# How to properly prep oil trim for SW ProClassic Acrylic



## The Machine (May 16, 2013)

I've TSP'd all trim work, and sanded to de-gloss. My SW rep says that the PC should well as is. I'm thinking I should prime. What is the standard practice here?

Any suggestions on water-based primers? Preferably SW for convenience.


----------



## The Machine (May 16, 2013)

Would Solo be a better material for this application? I plan on spraying.


----------



## seomichael (Sep 23, 2013)

The Machine said:


> I've TSP'd all trim work, and sanded to de-gloss. My SW rep says that the PC should well as is. I'm thinking I should prime. What is the standard practice here?
> 
> Any suggestions on water-based primers? Preferably SW for convenience.


Clean, dry and dull is the key. If you sanded down to where there is no shine than you should be okay in terms of adhesion. Proclassic has great adhesion and self levels. Solo would work as well but I would consider it a down grade--although solo is a great product. 

If you are still not convinced do a test spot. Normal practice is to wait 7 days but generally you will be able to tell if it's going to stick within a couple of days. 

If you don't want (or don't have time) to do a test spot and want to prime anyway then use their Multi purpose Zero Voc Primer...which essentially took over their Adhesion Primer or Xim 400 primer which is also sold at SW. 

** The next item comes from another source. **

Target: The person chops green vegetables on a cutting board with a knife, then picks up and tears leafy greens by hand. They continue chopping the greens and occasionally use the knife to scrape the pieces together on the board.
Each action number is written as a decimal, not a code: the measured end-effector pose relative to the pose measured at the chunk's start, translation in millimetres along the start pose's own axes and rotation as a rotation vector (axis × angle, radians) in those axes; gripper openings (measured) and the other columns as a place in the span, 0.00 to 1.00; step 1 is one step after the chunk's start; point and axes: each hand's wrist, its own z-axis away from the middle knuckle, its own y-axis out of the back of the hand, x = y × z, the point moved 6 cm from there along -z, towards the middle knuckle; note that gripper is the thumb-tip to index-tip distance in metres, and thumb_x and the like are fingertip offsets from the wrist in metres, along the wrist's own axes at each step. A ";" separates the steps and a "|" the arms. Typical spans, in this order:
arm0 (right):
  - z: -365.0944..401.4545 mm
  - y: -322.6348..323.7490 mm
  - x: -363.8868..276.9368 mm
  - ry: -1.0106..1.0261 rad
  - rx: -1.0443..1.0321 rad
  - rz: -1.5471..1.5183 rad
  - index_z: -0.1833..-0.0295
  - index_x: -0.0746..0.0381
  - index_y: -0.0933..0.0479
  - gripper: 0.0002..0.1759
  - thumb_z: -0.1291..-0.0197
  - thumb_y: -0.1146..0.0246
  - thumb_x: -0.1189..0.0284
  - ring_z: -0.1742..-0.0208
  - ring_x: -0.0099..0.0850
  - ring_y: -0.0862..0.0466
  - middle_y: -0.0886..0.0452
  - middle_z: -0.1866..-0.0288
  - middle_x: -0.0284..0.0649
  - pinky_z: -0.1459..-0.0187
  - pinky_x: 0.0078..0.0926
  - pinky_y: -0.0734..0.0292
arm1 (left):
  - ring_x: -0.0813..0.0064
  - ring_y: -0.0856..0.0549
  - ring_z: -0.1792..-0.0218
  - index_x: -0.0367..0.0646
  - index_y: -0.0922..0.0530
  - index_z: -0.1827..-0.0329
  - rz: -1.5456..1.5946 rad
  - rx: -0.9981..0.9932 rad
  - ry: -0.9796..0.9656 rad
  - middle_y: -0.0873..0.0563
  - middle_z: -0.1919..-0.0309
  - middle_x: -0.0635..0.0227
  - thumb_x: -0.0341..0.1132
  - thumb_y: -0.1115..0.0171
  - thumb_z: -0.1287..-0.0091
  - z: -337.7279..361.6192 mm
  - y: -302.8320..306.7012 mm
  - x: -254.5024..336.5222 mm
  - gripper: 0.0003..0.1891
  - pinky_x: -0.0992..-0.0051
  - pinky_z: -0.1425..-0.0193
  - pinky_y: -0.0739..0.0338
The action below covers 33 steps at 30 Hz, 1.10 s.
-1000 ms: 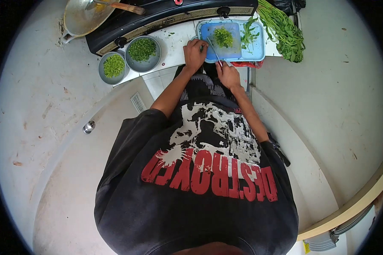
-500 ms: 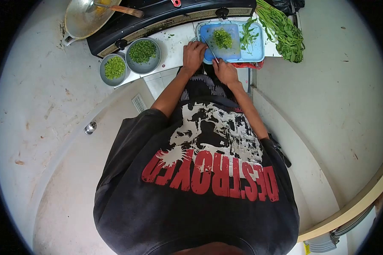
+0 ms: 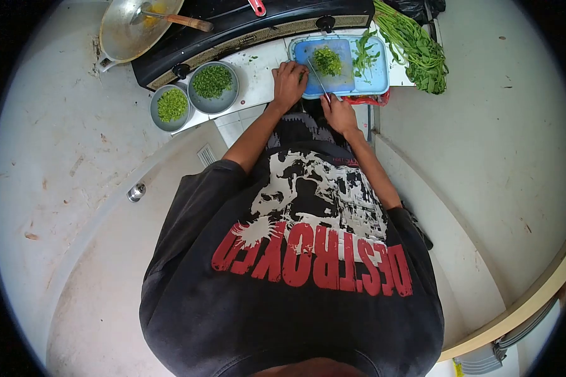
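My right hand is closed around the handle of a knife. Its blade points up and left over a blue cutting board, beside a small heap of chopped greens. The board lies in a light blue tray, where some loose leafy sprigs rest to the right. At the left edge of the board is my left hand, palm down, its fingers slightly apart with nothing seen in them.
Left of the tray stand two grey bowls, one with dark chopped leaves, the other with paler chopped pieces. Behind is a black stove and a wok with a wooden-handled utensil. A bunch of leafy greens lies right.
My right hand has drawn slightly right and toward me, and the knife blade sits nearer the chopped heap. My left hand's fingers look a little more spread. The whole view has shifted slightly.
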 end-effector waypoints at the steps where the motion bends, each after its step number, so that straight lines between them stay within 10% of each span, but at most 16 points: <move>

Just a word of advice--you better go ahead and post an introduction thread about yourself. We normally don't answer questions from people we don't know. Hope they forgive me for this.


----------



## ridesarize (Jun 19, 2012)

I would skip the pro classic due to problem paint, admitted by SW's people. I just had bad results with it and other people have too. We covered our problem with Solo eggshell, it was pretty low lustre. If you want a nice shine go with solo semi gloss.


----------



## Toolnut (Nov 23, 2012)

PC is my go to trim and I also feel Solo would be a step down. The first couple times I used it I hated it. Talked to rep showed me what I was doing wrong, have used and really liked it every since. I brush it mainly, Advance for spraying.


----------



## STAR (Nov 26, 2010)

When in doubt, prime. Get some Stix and prime your trim first and then top coat with Pro classic. Solo is a good product, but when I spray PC it comes out like glass and looks great.


----------



## aaron61 (Apr 29, 2007)

We have used it exclusively on trim for years.Absolutely no problems at all. I have it in my house. 2 coats over oil. Scuff sand,wipe down with denatured and go. You can't scratch it.
Looks and feels just like oil


----------



## RH (Sep 7, 2010)

Yep. Prep as others have described and use PC - it's a good product. I do also add some XIM extender. Love that stuff.


----------



## ligboozer (Oct 13, 2009)

While I don't think you can go wrong with the PC, I recently tried BM Advance on a cabinet job and was very impressed with the results. Seems to cure out much harder than PC. YMMV


----------



## harmonicarocks (Nov 29, 2013)

ligboozer said:


> While I don't think you can go wrong with the PC, I recently tried BM Advance on a cabinet job and was very impressed with the results. Seems to cure out much harder than PC. YMMV


The Ben Moore guys have been trying to get me to use Advance for months now. Do you consider it easier to work than Regal Select?


----------



## chrisn (Jul 15, 2007)

harmonicarocks said:


> The Ben Moore guys have been trying to get me to use Advance for months now. Do you consider it easier to work than Regal Select?


 no:no:


----------



## kdpaint (Aug 14, 2010)

harmonicarocks said:


> The Ben Moore guys have been trying to get me to use Advance for months now. Do you consider it easier to work than Regal Select?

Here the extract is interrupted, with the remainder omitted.